Ontem à noite parei na esquina para comer uma tapioca. Desses impulsos que a gente tem e que nos faz esquecer da dieta, das calorias, de quantas pedaladas mais vamos ter que dar para queimá-las, etc.
A adolescente que as prepara está nesse local há mais de um ano. Só compro dela, por diversas razões: seu carrinho é limpíssimo, seu material de trabalho, impecável, e ela, além de ser uma simpatia, trabalha paramentada como se estivesse numa cozinha industrial. Muito bacana.
Às vezes conversamos um pouco, quando há menos gente esperando pela vez. Ontem foi uma dessas oportunidades. Perguntei-lhe se sabia que era o Dia Internacional da Mulher. Disse-me que sim, que a professora havia pedido uma redação a respeito. Perguntei-lhe o que estudava e ela me disse que estava terminando o 2ºgrau e que pretende fazer veterinária, pois sempre gostou muito de animais.
Enquanto preparava meu pedido, disse-me que ia à escola pela manhã, depois de ajudar a mãe a arrumar a casa e dar o café da manhã para os outros filhos. Voltava a tempo de preparar o almoço para os irmãos, lavava a roupa da casa, fazia dos deveres da escola e, às seis da tarde, descia da comunidade onde mora para a avenida, onde já tinha uma clientela fiel. Prepara suas tapiocas até as nove da noite, “quando o pessoal já não vem mais pra rua, com medo”. Volta com seu carrinho para casa, conta o dinheiro, dá uma parte para a mãe usar em casa e a outra, guarda para quando for fazer a faculdade. Dorme feliz.

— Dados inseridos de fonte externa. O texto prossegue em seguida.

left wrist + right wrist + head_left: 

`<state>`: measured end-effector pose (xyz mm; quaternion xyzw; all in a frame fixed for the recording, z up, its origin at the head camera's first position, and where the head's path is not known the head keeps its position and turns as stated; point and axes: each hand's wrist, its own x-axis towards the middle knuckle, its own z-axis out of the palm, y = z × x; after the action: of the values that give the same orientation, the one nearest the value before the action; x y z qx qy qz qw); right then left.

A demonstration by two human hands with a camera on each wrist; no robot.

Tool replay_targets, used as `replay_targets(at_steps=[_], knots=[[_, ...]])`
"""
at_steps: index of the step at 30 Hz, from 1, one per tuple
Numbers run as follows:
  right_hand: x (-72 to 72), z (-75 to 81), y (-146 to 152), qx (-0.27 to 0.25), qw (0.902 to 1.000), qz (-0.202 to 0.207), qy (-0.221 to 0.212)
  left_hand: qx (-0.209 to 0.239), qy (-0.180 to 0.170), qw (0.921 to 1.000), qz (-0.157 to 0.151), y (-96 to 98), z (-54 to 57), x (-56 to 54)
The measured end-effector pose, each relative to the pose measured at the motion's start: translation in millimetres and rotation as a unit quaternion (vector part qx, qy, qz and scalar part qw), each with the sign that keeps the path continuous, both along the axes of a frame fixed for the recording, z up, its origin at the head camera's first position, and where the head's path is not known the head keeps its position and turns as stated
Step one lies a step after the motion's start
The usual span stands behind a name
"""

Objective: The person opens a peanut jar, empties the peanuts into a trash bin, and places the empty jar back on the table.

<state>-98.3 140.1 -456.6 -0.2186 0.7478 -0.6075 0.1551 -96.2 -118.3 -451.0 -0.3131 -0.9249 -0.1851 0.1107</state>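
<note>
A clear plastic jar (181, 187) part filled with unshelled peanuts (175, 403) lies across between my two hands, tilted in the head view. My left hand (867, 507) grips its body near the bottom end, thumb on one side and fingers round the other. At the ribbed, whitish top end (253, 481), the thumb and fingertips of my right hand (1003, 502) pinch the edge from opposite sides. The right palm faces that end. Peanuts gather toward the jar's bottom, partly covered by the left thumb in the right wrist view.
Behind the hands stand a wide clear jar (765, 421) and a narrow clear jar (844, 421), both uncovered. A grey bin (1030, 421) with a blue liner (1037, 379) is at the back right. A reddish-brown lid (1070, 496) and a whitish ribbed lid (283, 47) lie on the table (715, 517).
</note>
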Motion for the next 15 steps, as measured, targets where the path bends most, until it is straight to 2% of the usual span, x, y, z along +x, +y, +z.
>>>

Voltei, para casa pensando nessa jovem mulher, trabalhadora, atenta às oportunidades que a vida possa vir a lhe oferecer, consciente da sua importância na ajuda real da manutenção do lar, disposta a enfrentar o cansaço, a abandonar grande parte das diversões próprias da sua idade, trabalhando, tão jovem, por um sonho. Ainda que ela não saiba, é o exemplo mais próximo que eu tenho de um Pajem de Ouros, que pode ser definido como um estudante, um aprendiz, um jovem empregado, um neófito entusiasmado.
Pessoas como essa vendedora ambulante costumam ser atenciosas e atentas, realistas, seguras, fascinadas com o mundo, curiosas, muito trabalhadoras e focadas em seus objetivos. São iguais a São Tomé, precisando tocar e ver para acreditar. Detalhistas, examinam todos os lados da questão, sempre mantendo os pés firmemente plantados no chão. Amam a Natureza e, por conseguinte, todos os seus filhos. Animais inclusive.
Quando um Pajem de Ouros aparece numa tiragem de tarot, dependendo do lugar que ocupa e das cartas que o acompanham, além da pergunta do consulente, pode sugerir que se deve ter uma atitude consciente e responsável; que se deve planejar cuidadosamente e seguir o passo-a-passo das instruções que recebemos; um tempo de se apreciar o que se tem, inclusive o próprio corpo, dispensando-lhe cuidados e carinhos; assumir riscos para alcançar um propósito realista; começar um novo projeto; voltar a estudar. O Pajem de Ouros também pode representar alguém próximo, tal como um trabalhador esforçado, um amigo organizado, alguém que nos ajuda, direta ou indiretamente a transformar nossa visão, nossos projetos em realidade.
É claro, que como todas as demais cartas do tarot, essa também tem um aspecto negativo, o chamado lado “sombra” que pode ser constatado quando existe uma dificuldade de aprendizagem; falta de interesse em aprender ou estudar algo; indolência; exaustão; jogatina; trapaças; desperdício; desrespeito à Natureza; rebeldia; tirar partido para obter vantagens; teimosia que acaba obscurecendo uma análise realista e justa dos fatos; abusar da boa-fé das outras pessoas. E muito mais.
Algumas pessoas costumam interpretá-lo como um mensageiro, especialmente de assuntos referentes a dinheiro ou a negócios. Eu penso que a jovem fazedora de saborosas tapiocas recheadas é um Mercúrio disfarçado. Sua mensagem, envolta pela sua jovialidade, sua vivacidade, sua tenacidade, seu charme pueril, é a de que o conhecimento associado ao trabalho e direcionado a uma meta determinada é a fórmula mágica de concretizarmos nossos objetivos. Esse é o segredo. Não aquele que enriquece o bolso de autores e editores que se propõe à linha de auto-ajuda. Mas a vivência diária, em cada esquina da cidade, de pessoas anônimas que sabem, instintivamente, qual é o “abracadabra” da materialização dos seus sonhos.